You won't be allowed to delete a stream if it has child streams as that would result in orphans. You'll have to delete the child streams first.

Queries

A query takes data from a source, e.g. by scanning a table or stream or performing a lookup and then passes it through a sequence of operators which transform the data in some way.

Sounds just like a stream again! In Tektite, we also represent a query as a stream which is fed data from its source, does some processing on it, then outputs the query results at the end. Queries are discussed in detail in the section on queries.

A couple of examples:

Scan the cust-data table from "smith" to "wilson" then pass through the cust_name (after upper-casing it), age and dob columns. Filter out rows where age <= 30, then sort the results by dob

(scan "smith" to "wilson" from cust_data) ->
(project to_upper(cust_name), age, dob) ->
(filter by age > 30) ->
(sort by dob)

A simple lookup based on key and pass through the tx_id, cust_id and amount columns.

(get tx1234 from transactions) -> (project tx_id, cust_id, amount)

Operators

Operators receive batches of data and output batches of data. Operators are composed into streams as detailed above.

Some operators such as kafka in and bridge from accept data from outside of Tektite, and have no previous operator, so they can only appear as the first operator in a stream.

Other operators such as kafka out and bridge to send data outside of Tektite and have no next operator, so they can only appear as the last operator in a stream.

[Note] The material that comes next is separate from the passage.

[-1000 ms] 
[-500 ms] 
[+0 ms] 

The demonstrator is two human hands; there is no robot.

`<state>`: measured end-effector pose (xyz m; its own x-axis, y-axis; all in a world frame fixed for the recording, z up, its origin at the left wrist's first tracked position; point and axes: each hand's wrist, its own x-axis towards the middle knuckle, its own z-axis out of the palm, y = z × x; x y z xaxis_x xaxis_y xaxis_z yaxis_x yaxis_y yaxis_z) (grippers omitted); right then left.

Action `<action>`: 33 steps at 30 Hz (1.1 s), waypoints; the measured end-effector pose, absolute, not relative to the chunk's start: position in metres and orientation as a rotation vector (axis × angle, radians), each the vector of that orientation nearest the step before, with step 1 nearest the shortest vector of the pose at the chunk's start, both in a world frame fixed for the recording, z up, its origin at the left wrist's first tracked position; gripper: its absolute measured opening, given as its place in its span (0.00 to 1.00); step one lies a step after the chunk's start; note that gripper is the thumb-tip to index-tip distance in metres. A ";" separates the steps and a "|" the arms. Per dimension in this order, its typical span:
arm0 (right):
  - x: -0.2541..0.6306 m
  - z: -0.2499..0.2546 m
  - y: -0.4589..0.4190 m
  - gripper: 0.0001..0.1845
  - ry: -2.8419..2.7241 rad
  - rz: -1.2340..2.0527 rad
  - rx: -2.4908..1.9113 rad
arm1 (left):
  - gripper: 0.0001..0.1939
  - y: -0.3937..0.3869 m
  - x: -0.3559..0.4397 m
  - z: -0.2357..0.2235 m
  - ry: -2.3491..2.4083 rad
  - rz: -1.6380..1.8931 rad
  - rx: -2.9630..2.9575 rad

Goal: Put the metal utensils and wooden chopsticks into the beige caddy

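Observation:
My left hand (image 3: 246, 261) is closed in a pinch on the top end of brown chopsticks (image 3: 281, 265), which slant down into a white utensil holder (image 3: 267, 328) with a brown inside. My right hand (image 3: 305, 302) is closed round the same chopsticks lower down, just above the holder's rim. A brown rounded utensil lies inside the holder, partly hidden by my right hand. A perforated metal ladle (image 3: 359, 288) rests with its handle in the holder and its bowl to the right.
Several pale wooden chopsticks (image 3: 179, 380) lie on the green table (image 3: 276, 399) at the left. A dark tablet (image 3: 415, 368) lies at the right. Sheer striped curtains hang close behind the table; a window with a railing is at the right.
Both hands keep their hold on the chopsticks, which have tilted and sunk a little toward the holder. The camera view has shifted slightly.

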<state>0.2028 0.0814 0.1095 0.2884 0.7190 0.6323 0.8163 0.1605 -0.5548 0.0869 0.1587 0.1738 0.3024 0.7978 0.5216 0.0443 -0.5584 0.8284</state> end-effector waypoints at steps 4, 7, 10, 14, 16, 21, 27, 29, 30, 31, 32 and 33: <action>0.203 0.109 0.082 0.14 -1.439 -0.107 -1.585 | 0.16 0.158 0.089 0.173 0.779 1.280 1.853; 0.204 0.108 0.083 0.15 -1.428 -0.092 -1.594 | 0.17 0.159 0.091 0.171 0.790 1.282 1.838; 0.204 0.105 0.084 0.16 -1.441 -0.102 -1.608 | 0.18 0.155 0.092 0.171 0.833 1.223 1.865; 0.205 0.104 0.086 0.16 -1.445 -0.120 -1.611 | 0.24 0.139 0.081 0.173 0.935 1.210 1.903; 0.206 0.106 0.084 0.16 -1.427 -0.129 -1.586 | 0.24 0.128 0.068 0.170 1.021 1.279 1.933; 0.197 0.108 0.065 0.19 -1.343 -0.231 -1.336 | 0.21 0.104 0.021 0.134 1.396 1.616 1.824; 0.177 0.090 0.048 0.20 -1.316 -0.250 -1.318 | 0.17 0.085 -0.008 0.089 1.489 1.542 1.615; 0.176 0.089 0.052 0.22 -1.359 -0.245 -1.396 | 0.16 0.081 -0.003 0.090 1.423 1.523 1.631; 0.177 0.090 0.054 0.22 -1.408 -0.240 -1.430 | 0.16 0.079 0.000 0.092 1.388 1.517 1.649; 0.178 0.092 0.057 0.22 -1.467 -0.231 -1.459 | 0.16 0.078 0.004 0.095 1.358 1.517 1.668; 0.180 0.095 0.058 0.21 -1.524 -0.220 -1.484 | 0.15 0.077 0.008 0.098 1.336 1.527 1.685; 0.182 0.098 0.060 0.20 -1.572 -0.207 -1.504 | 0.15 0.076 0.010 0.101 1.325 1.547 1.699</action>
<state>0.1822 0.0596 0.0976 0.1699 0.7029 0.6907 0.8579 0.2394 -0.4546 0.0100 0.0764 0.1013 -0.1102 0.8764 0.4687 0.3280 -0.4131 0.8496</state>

Tektite operators include:

topic - exposes a Kafka producer endpoint and a Kafka consumer endpoint - i.e. it creates a Kafka compatible topic. This is really shorthand for (kafka in) -> (kafka out), but its such a common thing to do we provide a distinct operator for it.
kafka in - exposes a Kafka endpoint that accepts messages from any Kafka producer.
kafka out - exposes a Kafka endpoint that can be consumed by any Kafka consumer.
project - evaluates a list of expressions over the incoming batch to create a new batch. Expressions use a powerful expression language and function library.
filter - only passes on those rows where an expression evaluates to true.
aggregate - performs windowed or non-windowed aggregations on the incoming data. Outputs updates to the aggregation as windows close.
join - joins a stream with a stream, or stream with a table based on matching keys. Joins can be inner or outer joins.
union - takes data from multiple inputs and combines them into a single stream
store stream - persistently stores the stream
store table - stores the stream as a table, i.e. later values of same key overwrite previous ones.
bridge from - consumes messages from an external Kafka topic (e.g. in Apache Kafka or RedPanda or another Tektite cluster)
bridge to - sends messages to an external Kafka topic (e.g. in Apache Kafka or RedPanda or another Tektite cluster)
backfill - used for back-filling a new stream from an existing stream.

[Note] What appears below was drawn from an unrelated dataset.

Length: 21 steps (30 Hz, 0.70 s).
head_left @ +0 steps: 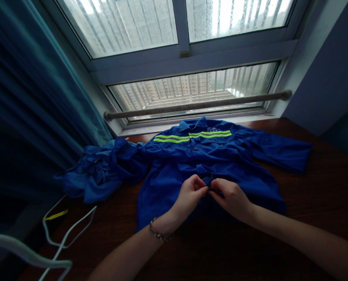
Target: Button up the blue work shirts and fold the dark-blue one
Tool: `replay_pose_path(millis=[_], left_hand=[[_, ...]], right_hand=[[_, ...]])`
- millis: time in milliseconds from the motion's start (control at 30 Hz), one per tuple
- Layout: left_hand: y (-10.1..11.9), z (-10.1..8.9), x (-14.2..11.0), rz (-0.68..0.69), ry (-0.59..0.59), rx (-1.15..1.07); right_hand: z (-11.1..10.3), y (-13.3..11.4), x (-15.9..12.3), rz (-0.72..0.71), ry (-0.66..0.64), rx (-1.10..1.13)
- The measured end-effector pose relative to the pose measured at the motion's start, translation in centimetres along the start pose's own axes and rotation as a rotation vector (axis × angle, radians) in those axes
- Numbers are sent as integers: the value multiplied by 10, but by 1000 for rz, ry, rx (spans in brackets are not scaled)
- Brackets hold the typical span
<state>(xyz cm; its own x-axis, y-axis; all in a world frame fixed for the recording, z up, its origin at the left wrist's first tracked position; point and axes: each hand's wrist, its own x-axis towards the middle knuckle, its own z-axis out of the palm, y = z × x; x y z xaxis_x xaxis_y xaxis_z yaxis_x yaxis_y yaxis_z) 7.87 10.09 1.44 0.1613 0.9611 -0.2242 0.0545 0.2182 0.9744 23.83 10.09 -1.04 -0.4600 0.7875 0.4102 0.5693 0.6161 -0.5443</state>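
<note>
A blue work shirt (241, 164) with two neon-yellow reflective stripes across the chest lies face up on a dark wooden table (323, 195), collar toward the window. My left hand (190, 195) and my right hand (231, 197) meet at the lower part of the shirt's front placket. Both pinch the blue fabric there, fingertips nearly touching. A beaded bracelet (158, 233) sits on my left wrist. The shirt's right sleeve stretches out toward the right edge of the table.
A second crumpled blue garment (100, 171) lies to the left of the shirt. White wire hangers (59, 242) rest at the lower left. A teal curtain (30, 97) hangs on the left. A window with a metal rail (197, 104) stands behind the table.
</note>
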Motion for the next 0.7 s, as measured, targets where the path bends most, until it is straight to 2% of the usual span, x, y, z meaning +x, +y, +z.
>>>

There are some operators that can only be used in queries:

scan - performs a range scan based on key from an existing stored table/stream
get - looks up a row based on key
sort - sorts data according to an expression list

Batches

Data flows through operators in batches. Like a database table, a batch has columns and rows, and the column names and types are defined by a schema. An example schema for a batch might be:

customer_id: string
age: int
registration_date: timestamp
photo: bytes

An operator typically has an input schema and an output schema, which can be different.

Data types

Columns have a datatype. We try and keep the data types as simple as we can - no need for lots of different int or string types.

int - a 64 bit signed integer.
float - a 64 bit floating point number.
bool - a boolean - true or false
decimal(precision, scale) - exact decimal type, parameterised by precision and scale.
string - a variable length string.
bytes - a variable length string of bytes
timestamp - represents a date/time with millisecond precision

Like a relational database, column values can be a valid value of the appropriate type or null.